Work to complete → Write out, word for word, every line in the data below from the one containing "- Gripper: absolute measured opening" to the one containing "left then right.", both of them included.

Stored data →
§

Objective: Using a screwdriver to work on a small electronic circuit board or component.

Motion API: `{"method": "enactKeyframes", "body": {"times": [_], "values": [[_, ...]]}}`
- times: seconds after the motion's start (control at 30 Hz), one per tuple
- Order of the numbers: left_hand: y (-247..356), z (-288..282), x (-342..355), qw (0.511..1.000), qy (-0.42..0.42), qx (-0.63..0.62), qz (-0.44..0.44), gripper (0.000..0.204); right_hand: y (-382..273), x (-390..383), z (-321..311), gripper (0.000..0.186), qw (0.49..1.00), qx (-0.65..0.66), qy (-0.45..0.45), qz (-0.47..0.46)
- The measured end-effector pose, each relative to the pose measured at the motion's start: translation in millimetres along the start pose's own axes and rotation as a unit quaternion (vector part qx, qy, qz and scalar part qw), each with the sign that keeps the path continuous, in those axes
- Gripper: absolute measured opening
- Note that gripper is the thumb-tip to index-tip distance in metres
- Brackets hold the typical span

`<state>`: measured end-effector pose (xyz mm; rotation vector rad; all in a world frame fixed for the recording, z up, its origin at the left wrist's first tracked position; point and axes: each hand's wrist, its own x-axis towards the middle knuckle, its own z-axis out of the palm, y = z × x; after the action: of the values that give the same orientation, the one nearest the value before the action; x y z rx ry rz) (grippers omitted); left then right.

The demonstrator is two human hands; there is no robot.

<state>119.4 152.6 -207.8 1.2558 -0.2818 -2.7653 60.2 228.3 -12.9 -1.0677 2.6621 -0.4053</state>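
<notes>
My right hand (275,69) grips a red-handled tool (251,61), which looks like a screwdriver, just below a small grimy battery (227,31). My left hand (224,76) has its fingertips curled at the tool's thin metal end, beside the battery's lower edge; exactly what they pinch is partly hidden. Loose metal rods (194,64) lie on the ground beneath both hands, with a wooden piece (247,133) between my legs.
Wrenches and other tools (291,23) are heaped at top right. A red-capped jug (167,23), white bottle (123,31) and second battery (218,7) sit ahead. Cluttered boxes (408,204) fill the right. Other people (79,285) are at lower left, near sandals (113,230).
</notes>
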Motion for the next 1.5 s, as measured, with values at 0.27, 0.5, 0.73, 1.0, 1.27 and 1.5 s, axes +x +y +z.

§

Response to this exercise →
- Gripper: absolute measured opening
- Note that gripper is the thumb-tip to index-tip distance in metres
- Brackets hold the typical span

`<state>`: measured end-effector pose (xyz mm; rotation vector rad; all in a world frame fixed for the recording, z up, its origin at the left wrist's first tracked position; point and axes: each hand's wrist, its own x-axis towards the middle knuckle, its own z-axis out of the palm, y = z × x; after the action: of the values that give the same orientation, the one nearest the value before the action; x y z rx ry rz) (grippers omitted); left then right.

The output given is complete.